Nothing quite like a couple hundred Marine reservists, cramped asshole to elbow on a cargo plane, suddenly pulling out M-16's and filling magazines with 5.56mm NATO rounds. Someone yelled out behind me, "Fly the friendly skies, motherfuckers! The Corps is coming downrange."
* * * *
Every Marine is a combat warrior. I don't remember his exact occupational specialty, but my senior Drill Instructor in boot camp was something like a Marine Corps postal worker. Even so, he could drop your ass in a heartbeat. A bad-ass, black-belt mailman. That's the Marines. Chesty Puller, the most decorated Marine in history. Smedley Butler, author of War Is a Racket and the only Marine to win the Medal of Honor twice. Lee Harvey Oswald. Charles Whitman -- who shot and killed fourteen people from a tower at the University of Texas; whose father literally beat him into the Marine Corps.
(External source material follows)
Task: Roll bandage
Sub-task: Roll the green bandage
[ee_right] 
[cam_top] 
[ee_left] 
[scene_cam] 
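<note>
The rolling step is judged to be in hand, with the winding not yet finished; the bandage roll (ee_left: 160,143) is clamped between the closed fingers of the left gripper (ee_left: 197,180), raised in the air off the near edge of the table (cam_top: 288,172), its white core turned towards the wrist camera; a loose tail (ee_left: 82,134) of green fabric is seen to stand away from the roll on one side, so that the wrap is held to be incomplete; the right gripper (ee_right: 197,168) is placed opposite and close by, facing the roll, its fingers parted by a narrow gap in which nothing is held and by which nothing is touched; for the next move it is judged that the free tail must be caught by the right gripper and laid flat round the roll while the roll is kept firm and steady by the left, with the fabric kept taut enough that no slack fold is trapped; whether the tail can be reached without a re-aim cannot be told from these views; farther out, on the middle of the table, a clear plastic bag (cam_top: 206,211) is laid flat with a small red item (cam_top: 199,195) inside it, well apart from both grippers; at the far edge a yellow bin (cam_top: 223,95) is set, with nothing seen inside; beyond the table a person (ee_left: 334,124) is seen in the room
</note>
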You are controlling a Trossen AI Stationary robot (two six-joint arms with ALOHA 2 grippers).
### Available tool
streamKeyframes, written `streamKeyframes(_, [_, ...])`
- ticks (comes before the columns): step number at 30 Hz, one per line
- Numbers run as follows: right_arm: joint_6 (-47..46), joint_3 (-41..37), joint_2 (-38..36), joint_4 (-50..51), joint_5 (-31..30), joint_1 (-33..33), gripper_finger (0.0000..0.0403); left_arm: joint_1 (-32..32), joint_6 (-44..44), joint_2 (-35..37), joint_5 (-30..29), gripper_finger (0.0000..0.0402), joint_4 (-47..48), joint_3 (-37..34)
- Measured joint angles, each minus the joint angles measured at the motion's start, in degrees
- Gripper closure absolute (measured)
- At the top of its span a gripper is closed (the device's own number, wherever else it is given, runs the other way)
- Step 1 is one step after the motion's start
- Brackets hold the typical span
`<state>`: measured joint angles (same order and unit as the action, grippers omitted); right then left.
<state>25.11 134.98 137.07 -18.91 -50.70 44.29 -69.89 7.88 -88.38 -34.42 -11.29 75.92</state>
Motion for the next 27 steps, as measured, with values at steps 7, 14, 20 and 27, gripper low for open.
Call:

Every last one of us field-stripped and rebuilt from the ground up at Marine Corps Recruit Depot; every last one of us could turn out to be a hero with titanium balls; every last one of us stood an equal chance of turning into a psychotic with a steady trigger finger and a firing pin trained to our pulse.
Back at Camp Pendleton, in the haste of checking out gear and getting our shots, we managed a day at the rifle range. I loved the cadences of the rifle range -- long days of pulling targets or waiting to fire. Two hundred meters. Three hundred meters. Five hundred meters. To think: I could hit a dog target, Marine Corps nomenclature for a human silhouette, nine times out of ten in the black from more than a quarter-mile -- without a scope. I watched the guys raise the targets above the slow rolling fog on the grass. The sun was just coming up beyond the berm, a six-foot wall of brown sod. Soon its horizion would be dotted with white canvases glued with targets.
"Ready on your left, ready on your right . . . all ready on the firing line. Shooters, you may commence firing when your dog target appears." I could feel the pebbles on the asphalt firing line; feel my pulse in the sling of my rifle. I switched focus from the end of my nose to a quarter-mile away, triangulating the rear sight of my rifle, the grey dot in the distance, and the front sight, on which I focused as I eased my body into its routine: Breathe, Relax, Aim, Stop, Squeeze.
"Cease fire! Cease fire! Unload, clear, and lock!"
More than five football fields away, a spotter marked a bull. And then there were the burnt rounds. Their nitrate-laden smoke smells like both death and childhood -- somewhere between burnt flesh and the caps I shot as a kid. Unquestionably there was a romance to this -- but also a kind of insanity.
* * * *
It seemed like I could still smell the firing range, sitting in my cramped seat on the C-5. When I got tired of reading, I quietly slung my rifle over my shoulder, then descended to the open bulkhead below. My boots banged a dull, metallic chord on the planks running the length of the cargo bay. I marveled that I could walk in a flying cavern. Pallets stacked with our seabags, wrapped in nylon webbing, rested in a corner by several plywood crates stenciled with serial numbers and unit designations. Two mine-sweepers were chained down in the middle of the bay: heavy-tracked tanks with bulldozer blades made of steel thicker than my fist, steel whose deflecting curves rose to a blunt edge just beneath my eyes. I walked over to one and ran my fingers along the blade's cold surface, its imperceptibly pebbled smoothness and invincible solidity.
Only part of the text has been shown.